**** INPUT DATA ****
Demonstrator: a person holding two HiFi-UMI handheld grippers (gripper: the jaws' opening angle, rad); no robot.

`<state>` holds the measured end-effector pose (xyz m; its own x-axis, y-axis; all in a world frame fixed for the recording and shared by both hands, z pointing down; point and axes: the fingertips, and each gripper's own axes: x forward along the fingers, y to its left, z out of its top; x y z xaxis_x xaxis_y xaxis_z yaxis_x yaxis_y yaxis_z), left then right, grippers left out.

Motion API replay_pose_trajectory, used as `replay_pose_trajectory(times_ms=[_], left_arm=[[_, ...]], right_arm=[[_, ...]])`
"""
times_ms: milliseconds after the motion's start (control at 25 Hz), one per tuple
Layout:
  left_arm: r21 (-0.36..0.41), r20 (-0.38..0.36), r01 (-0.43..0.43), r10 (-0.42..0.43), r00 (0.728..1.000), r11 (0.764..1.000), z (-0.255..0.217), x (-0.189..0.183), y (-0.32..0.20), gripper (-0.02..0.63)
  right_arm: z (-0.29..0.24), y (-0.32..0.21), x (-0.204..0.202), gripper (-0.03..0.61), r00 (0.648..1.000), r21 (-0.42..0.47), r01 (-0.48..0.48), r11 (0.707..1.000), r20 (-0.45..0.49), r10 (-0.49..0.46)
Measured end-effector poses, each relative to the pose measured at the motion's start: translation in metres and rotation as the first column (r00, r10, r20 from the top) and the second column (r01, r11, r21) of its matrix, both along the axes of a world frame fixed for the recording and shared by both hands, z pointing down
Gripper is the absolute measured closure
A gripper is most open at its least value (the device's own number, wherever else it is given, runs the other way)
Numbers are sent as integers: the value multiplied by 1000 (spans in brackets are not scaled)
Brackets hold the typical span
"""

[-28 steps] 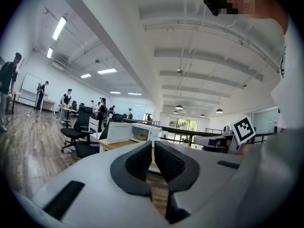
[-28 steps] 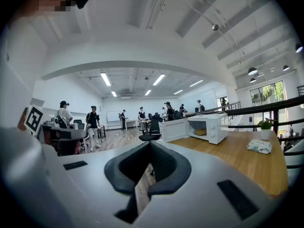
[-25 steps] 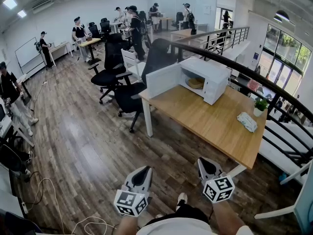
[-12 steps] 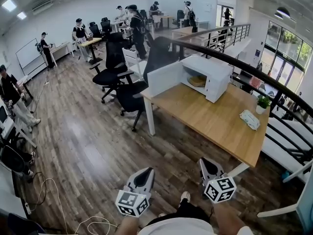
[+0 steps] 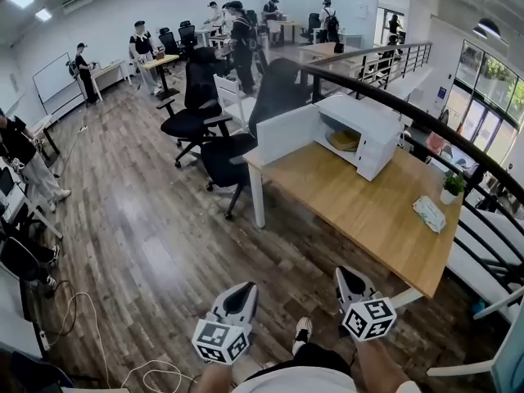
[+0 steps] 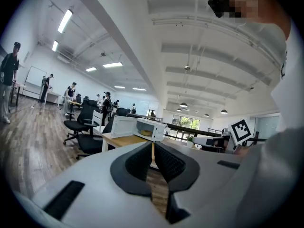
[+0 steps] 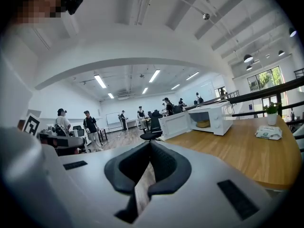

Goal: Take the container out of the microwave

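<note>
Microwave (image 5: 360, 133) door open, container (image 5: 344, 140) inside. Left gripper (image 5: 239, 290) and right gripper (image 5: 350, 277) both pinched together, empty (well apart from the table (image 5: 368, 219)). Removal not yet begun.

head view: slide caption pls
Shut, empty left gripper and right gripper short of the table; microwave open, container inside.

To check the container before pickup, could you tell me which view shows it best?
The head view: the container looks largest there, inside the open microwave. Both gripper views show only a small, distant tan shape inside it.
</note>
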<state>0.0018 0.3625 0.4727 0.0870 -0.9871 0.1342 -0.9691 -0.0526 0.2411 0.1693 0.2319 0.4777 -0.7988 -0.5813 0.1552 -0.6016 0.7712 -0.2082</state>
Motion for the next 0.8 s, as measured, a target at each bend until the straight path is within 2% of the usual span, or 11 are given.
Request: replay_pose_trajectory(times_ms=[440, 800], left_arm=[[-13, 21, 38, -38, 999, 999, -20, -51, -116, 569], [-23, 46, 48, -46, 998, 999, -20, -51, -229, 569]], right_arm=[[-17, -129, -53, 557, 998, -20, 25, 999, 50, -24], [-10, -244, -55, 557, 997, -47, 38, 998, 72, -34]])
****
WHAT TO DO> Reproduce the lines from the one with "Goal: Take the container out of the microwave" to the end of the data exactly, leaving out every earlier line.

RESULT BELOW>
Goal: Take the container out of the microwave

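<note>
Microwave (image 5: 360, 133) door open, container (image 5: 344, 140) inside. Left gripper (image 5: 239, 290) and right gripper (image 5: 350, 277) both pinched together, empty (well apart from the table (image 5: 368, 219)). Removal not yet begun.

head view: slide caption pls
Shut, empty left gripper and right gripper short of the table; microwave open, container inside.

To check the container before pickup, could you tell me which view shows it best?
The head view: the container looks largest there, inside the open microwave. Both gripper views show only a small, distant tan shape inside it.
</note>
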<state>0.0018 0.3625 0.4727 0.0870 -0.9871 0.1342 -0.9691 -0.0526 0.2411 0.1693 0.2319 0.4777 -0.7988 -0.5813 0.1552 -0.6016 0.7712 -0.2082</state>
Motion for the next 0.8 s, as measured, a target at each bend until the straight path is within 2% of the usual span, or 11 are given.
Request: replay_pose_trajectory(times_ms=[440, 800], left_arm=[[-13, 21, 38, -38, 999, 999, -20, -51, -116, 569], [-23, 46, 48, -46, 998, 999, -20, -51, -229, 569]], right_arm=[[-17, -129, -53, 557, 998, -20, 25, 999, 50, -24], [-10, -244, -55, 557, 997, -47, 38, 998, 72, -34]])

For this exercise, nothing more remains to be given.